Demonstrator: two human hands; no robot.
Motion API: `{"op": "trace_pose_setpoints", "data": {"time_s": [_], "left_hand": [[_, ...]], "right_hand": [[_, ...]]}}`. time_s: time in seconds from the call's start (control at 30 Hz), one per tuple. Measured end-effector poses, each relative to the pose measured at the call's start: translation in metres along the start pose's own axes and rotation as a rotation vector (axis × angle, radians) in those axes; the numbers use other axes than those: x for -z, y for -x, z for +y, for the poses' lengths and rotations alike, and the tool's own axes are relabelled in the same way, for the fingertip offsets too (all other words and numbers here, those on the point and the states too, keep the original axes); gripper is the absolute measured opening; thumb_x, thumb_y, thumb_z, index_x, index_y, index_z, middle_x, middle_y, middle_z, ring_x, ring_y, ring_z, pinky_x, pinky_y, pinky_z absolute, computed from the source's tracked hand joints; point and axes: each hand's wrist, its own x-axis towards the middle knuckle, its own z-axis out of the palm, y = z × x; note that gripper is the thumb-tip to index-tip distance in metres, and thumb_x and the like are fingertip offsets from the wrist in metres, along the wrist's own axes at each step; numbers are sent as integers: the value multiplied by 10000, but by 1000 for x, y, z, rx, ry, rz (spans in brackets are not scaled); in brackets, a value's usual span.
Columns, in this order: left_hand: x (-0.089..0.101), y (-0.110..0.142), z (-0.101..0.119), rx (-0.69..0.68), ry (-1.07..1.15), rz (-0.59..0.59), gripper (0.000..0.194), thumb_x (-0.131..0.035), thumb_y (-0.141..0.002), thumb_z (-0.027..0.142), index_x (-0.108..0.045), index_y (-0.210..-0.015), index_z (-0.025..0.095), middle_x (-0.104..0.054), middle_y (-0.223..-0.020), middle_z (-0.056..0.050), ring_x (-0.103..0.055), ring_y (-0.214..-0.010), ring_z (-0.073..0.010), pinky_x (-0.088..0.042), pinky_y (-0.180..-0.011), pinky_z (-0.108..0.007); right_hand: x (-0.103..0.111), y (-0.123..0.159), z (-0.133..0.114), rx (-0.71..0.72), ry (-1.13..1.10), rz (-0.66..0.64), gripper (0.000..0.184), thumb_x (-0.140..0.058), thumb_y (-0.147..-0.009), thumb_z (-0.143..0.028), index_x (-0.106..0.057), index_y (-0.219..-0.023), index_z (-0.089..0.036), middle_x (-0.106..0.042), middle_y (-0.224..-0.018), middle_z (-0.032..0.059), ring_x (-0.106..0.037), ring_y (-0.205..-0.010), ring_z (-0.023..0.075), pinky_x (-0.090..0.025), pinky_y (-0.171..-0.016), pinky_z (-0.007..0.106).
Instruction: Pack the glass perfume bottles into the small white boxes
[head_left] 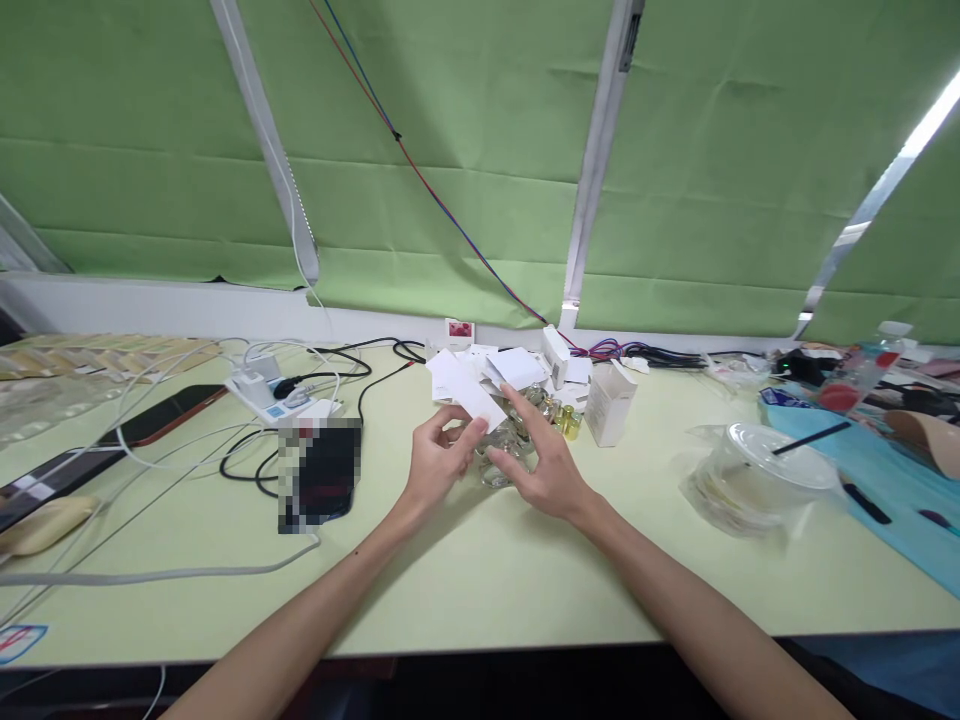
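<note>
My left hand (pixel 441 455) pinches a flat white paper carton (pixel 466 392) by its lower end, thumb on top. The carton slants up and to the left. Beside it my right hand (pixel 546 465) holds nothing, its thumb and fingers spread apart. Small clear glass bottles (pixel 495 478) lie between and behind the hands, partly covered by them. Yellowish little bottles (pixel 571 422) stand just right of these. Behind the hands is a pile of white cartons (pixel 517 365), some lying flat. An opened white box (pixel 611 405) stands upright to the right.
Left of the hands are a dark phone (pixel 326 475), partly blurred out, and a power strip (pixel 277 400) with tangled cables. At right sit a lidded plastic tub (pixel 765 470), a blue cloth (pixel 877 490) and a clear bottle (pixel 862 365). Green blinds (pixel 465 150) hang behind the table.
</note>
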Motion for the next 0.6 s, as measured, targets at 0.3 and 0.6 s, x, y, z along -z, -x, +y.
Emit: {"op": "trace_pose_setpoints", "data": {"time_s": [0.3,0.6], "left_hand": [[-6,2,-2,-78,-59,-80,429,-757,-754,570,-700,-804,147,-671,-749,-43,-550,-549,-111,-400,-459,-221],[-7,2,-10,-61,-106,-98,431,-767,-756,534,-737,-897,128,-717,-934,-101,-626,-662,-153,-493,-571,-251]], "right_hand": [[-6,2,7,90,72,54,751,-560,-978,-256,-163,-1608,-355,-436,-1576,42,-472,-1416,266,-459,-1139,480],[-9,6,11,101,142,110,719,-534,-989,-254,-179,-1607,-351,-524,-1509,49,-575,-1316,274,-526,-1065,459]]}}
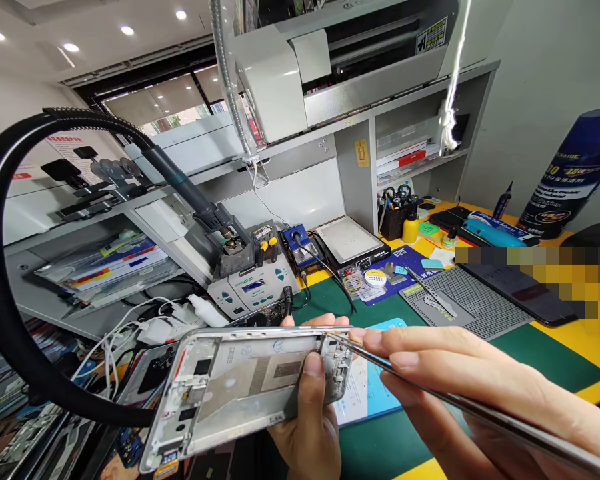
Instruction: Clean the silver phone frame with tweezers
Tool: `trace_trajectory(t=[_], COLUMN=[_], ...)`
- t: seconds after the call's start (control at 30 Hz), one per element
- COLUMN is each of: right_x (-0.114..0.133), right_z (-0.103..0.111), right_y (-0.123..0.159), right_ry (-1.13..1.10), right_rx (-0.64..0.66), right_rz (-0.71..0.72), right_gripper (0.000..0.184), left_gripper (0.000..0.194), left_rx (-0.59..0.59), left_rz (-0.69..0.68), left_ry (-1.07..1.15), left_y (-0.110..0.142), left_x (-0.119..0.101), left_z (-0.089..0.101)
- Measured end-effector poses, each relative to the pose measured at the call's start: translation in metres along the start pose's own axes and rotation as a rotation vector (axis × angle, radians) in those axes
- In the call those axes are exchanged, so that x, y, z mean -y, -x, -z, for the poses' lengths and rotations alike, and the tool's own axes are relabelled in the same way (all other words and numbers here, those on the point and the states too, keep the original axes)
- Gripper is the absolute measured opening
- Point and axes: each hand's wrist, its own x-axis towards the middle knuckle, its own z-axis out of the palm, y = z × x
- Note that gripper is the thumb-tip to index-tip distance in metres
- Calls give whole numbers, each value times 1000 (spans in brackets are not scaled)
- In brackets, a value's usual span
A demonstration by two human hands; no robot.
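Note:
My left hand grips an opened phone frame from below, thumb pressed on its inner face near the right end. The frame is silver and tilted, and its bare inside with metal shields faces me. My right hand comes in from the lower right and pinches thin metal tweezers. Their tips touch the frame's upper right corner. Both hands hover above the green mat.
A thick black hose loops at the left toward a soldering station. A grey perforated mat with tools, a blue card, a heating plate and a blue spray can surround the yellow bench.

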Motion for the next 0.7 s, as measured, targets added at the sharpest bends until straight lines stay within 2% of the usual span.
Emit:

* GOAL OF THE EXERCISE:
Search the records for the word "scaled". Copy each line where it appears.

* COMPLETED EXERCISE:
Motion API: `{"op": "trace_pose_setpoints", "data": {"time_s": [_], "left_hand": [[_, ...]], "right_hand": [[_, ...]]}}`. time_s: time in seconds from the call's start (control at 30 Hz), one per tuple. Measured end-effector poses, each relative to the pose measured at the call's start: translation in metres along the start pose's own axes and rotation as a rotation vector (axis × angle, radians) in those axes; the numbers use other axes than those: x for -z, y for -x, z for +y, for the poses' lengths and rotations alike, and the tool's own axes are relabelled in the same way, for the fingertip offsets too (all other words and numbers here, those on the point and the states too, keep the original axes); gripper is the absolute measured opening; thumb_x, thumb_y, thumb_z, index_x, index_y, index_z, middle_x, middle_y, middle_z, ring_x, ring_y, ring_z, pinky_x, pinky_y, pinky_z absolute, computed from the source's tracked hand joints; point and axes: each hand's wrist, its own x-axis towards the middle knuckle, its own z-axis out of the palm, y = z × x; note that gripper is the thumb-tip to index-tip distance in metres, and thumb_x and the like are fingertip offsets from the wrist in metres, along the wrist's own axes at each step; numbers are sent as integers: the value multiplied by 10000, but by 1000 for x, y, z, rx, ry, rz (spans in brackets are not scaled); in brackets, a value's usual span.
- Calls give whole numbers, each value times 1000 (spans in brackets are not scaled)

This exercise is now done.